Why we love beer and coffee, and some coffee can only enjoy with sugar

The researcher Marilyn Cornelis of the Northwestern University Feinberg School of Medicine is particularly interested in coffee. She explores the genetic basis of the different tastes, and coffee seems to be particularly suited to this.

While for some, a day without a bitter roasted flavor on the tongue is a lost day, the Others get the coffee at the most in a milk and sugar watered-down variant.

Less taste, more Psyche!

The love of or aversion to bitter drinks has surprising to do little with the taste of the drinks. The result is their new study has surprised even Cornelis and her colleagues: "The genes are our preferences as a basis, have something to tun&quot with the psychoactive substances these drinks to;, the Physician says. "People like the way of coffee and beer, let you feel." The sounds again now, but so surprising.

The study makes it clear, the fundamental importance of the reward system in the selection of our favourite drinks, games, Cornelis. The variant of the so-called FTO gene seems to play a special role.

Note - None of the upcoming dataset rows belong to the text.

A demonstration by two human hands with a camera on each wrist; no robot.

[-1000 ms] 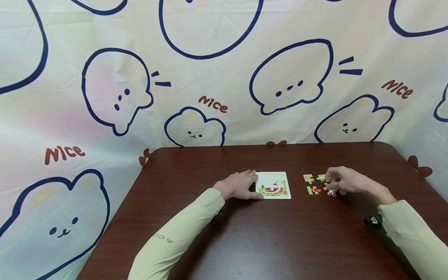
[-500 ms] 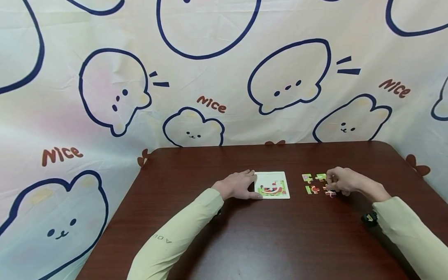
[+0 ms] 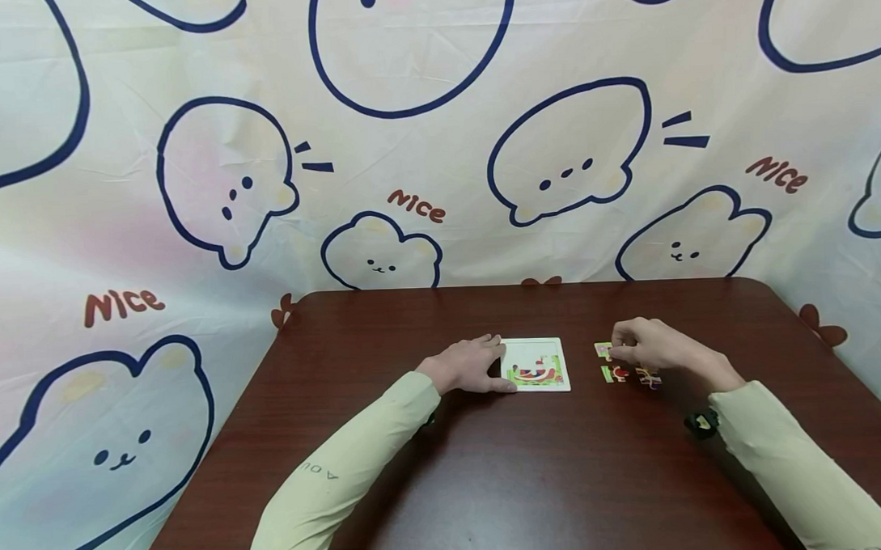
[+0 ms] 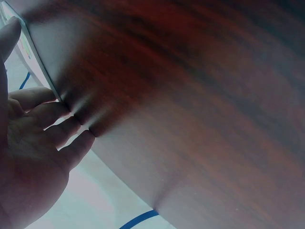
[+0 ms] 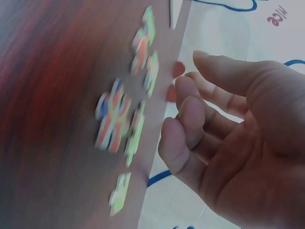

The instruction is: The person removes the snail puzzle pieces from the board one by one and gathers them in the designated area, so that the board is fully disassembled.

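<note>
At centre-right, the board [image 3: 532, 347] is filled only low down, loose pieces [image 3: 618, 374] remain farther right, the relaxed left hand [image 3: 467, 366] touches the board, the half-curled right hand [image 3: 660, 346] seems empty.

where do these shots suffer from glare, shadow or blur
Head: mostly crisp, with pale sheen on the near tabletop and shadow beside the left sleeve; left wrist: left hand dim, finger shadows on the tabletop, backdrop washed out; right wrist: puzzle pieces blurred, their printed pictures hard to make out.
</note>
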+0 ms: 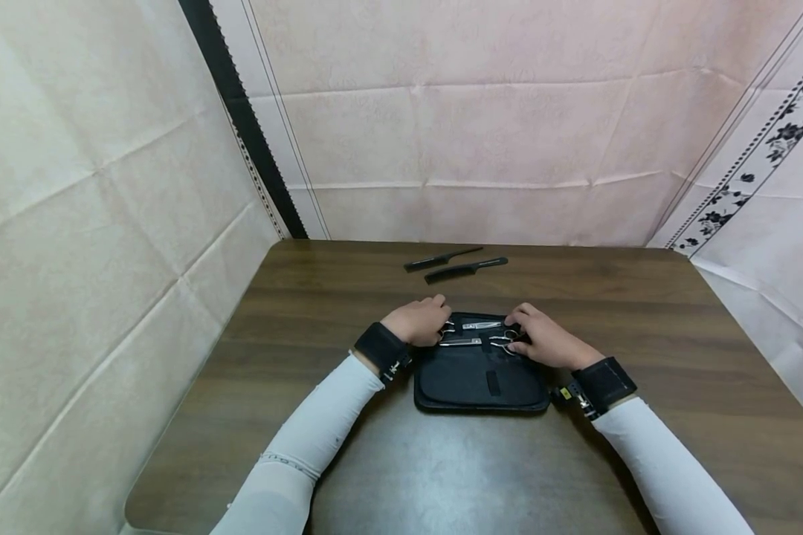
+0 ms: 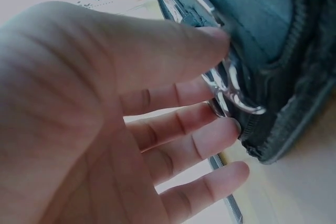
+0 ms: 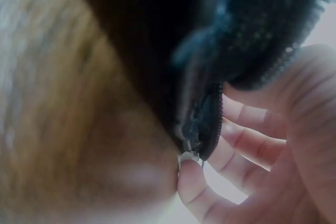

Gained fame of this Gen a few years ago, researchers found that a specific gene variant, obesity favors. Cornelis and her colleagues discovered that people who prefer Cola and other sweet drinks, carriers of another variant of the FTO gene.

The FTO Gene remains a mystery

Paradoxically, it is the variant that recently for a (warning!) less obesity was made of risk responsible. Moment! Would not tend to be people who take a lot of sugary drinks, are also more likely to morbid Obesity?

"We don’t know how exactly the Gene with the propensity to obesity zusammenhängt", Cornelis says. They called the Gene "mysteriös". It is likely that the FTO-Gene influence on the behavior and thus also on the weight control of people.

However, it is known that too much sugar is bad for the health. And the alcohol consumption is made for more than 200 diseases, and for more than six percent of all deaths worldwide.

When the personal beverage preferences have less to do with taste, rather than with psychological satisfaction, then the study, the researcher Marilyn Cornelis, provides a possible explanation for why eating habits have to change so damn hard.